Problem description |
Read the records and write them out again exactly.

____ Data under study

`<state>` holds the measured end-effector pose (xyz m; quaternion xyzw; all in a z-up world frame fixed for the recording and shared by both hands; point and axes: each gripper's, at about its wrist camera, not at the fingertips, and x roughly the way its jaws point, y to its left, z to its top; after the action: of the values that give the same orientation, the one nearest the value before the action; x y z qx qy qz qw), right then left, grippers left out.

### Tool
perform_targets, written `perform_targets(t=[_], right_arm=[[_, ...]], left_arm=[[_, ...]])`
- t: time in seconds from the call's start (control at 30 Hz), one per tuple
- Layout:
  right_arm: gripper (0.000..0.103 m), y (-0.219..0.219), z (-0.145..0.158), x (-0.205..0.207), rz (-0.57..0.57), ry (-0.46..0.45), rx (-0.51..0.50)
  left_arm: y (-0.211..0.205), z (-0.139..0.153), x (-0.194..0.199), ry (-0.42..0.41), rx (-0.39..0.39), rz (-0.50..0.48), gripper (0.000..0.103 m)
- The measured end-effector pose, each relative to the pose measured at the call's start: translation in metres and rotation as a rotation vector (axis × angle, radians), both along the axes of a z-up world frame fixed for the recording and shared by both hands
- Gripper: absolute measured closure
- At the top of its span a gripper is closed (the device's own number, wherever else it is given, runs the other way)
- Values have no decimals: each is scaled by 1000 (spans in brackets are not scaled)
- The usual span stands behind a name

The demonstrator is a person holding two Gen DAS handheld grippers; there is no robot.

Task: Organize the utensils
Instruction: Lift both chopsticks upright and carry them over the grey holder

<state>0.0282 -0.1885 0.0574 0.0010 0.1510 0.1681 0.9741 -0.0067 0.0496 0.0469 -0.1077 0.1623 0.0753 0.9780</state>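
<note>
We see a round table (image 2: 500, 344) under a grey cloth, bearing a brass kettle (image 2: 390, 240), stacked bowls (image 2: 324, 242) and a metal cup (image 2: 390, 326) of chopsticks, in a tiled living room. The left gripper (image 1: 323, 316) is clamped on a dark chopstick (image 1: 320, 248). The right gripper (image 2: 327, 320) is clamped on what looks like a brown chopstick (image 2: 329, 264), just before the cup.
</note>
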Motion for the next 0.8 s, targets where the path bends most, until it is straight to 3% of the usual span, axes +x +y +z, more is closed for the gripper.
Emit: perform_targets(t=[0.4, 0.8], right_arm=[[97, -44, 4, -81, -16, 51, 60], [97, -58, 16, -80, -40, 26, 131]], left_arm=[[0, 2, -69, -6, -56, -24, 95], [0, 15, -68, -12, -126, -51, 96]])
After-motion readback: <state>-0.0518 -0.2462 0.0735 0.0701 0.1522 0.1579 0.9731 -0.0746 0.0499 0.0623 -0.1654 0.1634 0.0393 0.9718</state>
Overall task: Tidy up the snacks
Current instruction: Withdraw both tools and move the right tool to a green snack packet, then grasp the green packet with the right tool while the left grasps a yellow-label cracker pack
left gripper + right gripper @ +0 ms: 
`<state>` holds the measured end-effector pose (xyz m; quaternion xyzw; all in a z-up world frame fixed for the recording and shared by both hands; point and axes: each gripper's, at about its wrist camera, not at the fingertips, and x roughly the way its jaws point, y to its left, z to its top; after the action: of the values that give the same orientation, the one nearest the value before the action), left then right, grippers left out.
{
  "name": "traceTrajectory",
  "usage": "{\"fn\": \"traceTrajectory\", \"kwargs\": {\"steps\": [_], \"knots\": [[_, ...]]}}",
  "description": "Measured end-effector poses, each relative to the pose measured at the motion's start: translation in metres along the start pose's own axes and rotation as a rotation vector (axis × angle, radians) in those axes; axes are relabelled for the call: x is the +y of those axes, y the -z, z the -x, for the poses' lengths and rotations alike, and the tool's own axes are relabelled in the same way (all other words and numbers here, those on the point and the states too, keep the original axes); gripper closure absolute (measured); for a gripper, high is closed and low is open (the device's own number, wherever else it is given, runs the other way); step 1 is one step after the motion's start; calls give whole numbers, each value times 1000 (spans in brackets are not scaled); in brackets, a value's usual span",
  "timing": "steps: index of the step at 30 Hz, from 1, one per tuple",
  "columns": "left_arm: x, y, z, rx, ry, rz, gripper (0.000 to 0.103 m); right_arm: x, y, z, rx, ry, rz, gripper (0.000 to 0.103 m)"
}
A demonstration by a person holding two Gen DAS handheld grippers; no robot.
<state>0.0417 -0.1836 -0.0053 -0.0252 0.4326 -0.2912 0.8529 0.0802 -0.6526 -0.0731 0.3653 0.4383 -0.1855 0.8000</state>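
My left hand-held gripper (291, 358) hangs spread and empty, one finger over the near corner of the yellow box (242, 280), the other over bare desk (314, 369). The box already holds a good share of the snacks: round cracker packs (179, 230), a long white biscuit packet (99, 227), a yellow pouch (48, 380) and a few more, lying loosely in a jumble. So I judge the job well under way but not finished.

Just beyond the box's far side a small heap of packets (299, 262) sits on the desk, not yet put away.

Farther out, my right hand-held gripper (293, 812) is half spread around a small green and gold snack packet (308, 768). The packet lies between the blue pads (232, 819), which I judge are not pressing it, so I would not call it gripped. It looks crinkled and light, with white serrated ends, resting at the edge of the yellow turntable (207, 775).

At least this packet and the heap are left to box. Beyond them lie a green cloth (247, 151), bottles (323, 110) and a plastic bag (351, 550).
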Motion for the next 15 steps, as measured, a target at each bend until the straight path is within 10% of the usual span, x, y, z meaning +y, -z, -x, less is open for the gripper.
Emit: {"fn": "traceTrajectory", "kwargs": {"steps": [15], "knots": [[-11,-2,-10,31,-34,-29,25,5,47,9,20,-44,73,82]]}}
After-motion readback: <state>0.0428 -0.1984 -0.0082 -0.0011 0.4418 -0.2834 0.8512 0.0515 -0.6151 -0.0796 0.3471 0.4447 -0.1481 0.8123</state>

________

Answer section |
`<state>` holds the measured end-effector pose (xyz m; quaternion xyzw; all in a z-up world frame fixed for the recording and shared by both hands; point and axes: each gripper's, at about its wrist camera, not at the fingertips, and x roughly the way its jaws point, y to its left, z to its top; after the action: of the values that give the same orientation, the one nearest the value before the action; x y z qx qy qz qw), right then left, grippers left out.

### Tool
perform_targets, written `perform_targets(t=[_], right_arm=[[_, ...]], left_arm=[[_, ...]])`
- t: time in seconds from the call's start (control at 30 Hz), one per tuple
- Layout:
  right_arm: gripper (0.000..0.103 m), y (-0.219..0.219), z (-0.145..0.158), x (-0.205..0.207), rz (-0.57..0.57), ry (-0.46..0.45), rx (-0.51..0.50)
  left_arm: y (-0.211..0.205), z (-0.139..0.153), x (-0.194..0.199), ry (-0.42..0.41), rx (-0.39..0.39), rz (-0.50..0.48), gripper (0.000..0.103 m)
- The measured end-effector pose, each relative to the pose measured at the call's start: translation in metres and rotation as a rotation vector (axis × angle, radians), both along the axes of a z-up world frame fixed for the recording and shared by both hands
- Gripper: absolute measured closure
- At the top of its span a gripper is closed (the device's own number, wherever else it is given, runs the other way)
- Values have no decimals: each is scaled by 1000 (spans in brackets are not scaled)
- The usual span stands behind a name

The demonstrator is a person holding two Gen DAS handheld grippers; there is no robot.

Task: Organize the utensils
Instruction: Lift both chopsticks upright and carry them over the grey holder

<state>0.0282 -0.1885 0.0574 0.0010 0.1510 0.1681 0.9741 -0.0067 0.0496 0.0469 -0.1077 0.1623 0.0753 0.9780</state>
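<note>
We see a round table (image 2: 500, 344) under a grey cloth, bearing a brass kettle (image 2: 390, 240), stacked bowls (image 2: 324, 242) and a metal cup (image 2: 390, 326) of chopsticks, in a tiled living room. The left gripper (image 1: 323, 316) is clamped on a dark chopstick (image 1: 320, 248). The right gripper (image 2: 327, 320) is clamped on what looks like a brown chopstick (image 2: 329, 264), just before the cup.
</note>
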Motion for the next 0.8 s, targets where the path bends most, until it is straight to 3% of the usual span, axes +x +y +z, more is closed for the gripper.
Emit: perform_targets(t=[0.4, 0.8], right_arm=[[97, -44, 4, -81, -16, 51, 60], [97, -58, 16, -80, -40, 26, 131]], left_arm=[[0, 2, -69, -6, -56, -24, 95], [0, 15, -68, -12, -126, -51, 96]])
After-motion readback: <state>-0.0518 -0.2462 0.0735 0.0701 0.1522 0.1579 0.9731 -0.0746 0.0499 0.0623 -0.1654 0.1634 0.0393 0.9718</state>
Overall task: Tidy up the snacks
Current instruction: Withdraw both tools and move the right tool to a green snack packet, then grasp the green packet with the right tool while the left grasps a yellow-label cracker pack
left gripper + right gripper @ +0 ms: 
`<state>` holds the measured end-effector pose (xyz m; quaternion xyzw; all in a z-up world frame fixed for the recording and shared by both hands; point and axes: each gripper's, at about its wrist camera, not at the fingertips, and x roughly the way its jaws point, y to its left, z to its top; after the action: of the values that give the same orientation, the one nearest the value before the action), left then right, grippers left out.
{
  "name": "traceTrajectory",
  "usage": "{\"fn\": \"traceTrajectory\", \"kwargs\": {\"steps\": [_], \"knots\": [[_, ...]]}}",
  "description": "Measured end-effector poses, each relative to the pose measured at the motion's start: translation in metres along the start pose's own axes and rotation as a rotation vector (axis × angle, radians) in those axes; axes are relabelled for the call: x is the +y of those axes, y the -z, z the -x, for the poses' lengths and rotations alike, and the tool's own axes are relabelled in the same way (all other words and numbers here, those on the point and the states too, keep the original axes); gripper closure absolute (measured); for a gripper, high is closed and low is open (the device's own number, wherever else it is given, runs the other way); step 1 is one step after the motion's start; calls give whole numbers, each value times 1000 (spans in brackets are not scaled); in brackets, a value's usual span",
  "timing": "steps: index of the step at 30 Hz, from 1, one per tuple",
  "columns": "left_arm: x, y, z, rx, ry, rz, gripper (0.000 to 0.103 m); right_arm: x, y, z, rx, ry, rz, gripper (0.000 to 0.103 m)"
}
A demonstration by a person holding two Gen DAS handheld grippers; no robot.
<state>0.0417 -0.1836 -0.0053 -0.0252 0.4326 -0.2912 0.8529 0.0802 -0.6526 -0.0731 0.3653 0.4383 -0.1855 0.8000</state>
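My left hand-held gripper (291, 358) hangs spread and empty, one finger over the near corner of the yellow box (242, 280), the other over bare desk (314, 369). The box already holds a good share of the snacks: round cracker packs (179, 230), a long white biscuit packet (99, 227), a yellow pouch (48, 380) and a few more, lying loosely in a jumble. So I judge the job well under way but not finished.

Just beyond the box's far side a small heap of packets (299, 262) sits on the desk, not yet put away.

Farther out, my right hand-held gripper (293, 812) is half spread around a small green and gold snack packet (308, 768). The packet lies between the blue pads (232, 819), which I judge are not pressing it, so I would not call it gripped. It looks crinkled and light, with white serrated ends, resting at the edge of the yellow turntable (207, 775).

At least this packet and the heap are left to box. Beyond them lie a green cloth (247, 151), bottles (323, 110) and a plastic bag (351, 550).
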Motion for the next 15 steps, as measured, a target at each bend until the straight path is within 10% of the usual span, x, y, z meaning +y, -z, -x, less is open for the gripper.
Emit: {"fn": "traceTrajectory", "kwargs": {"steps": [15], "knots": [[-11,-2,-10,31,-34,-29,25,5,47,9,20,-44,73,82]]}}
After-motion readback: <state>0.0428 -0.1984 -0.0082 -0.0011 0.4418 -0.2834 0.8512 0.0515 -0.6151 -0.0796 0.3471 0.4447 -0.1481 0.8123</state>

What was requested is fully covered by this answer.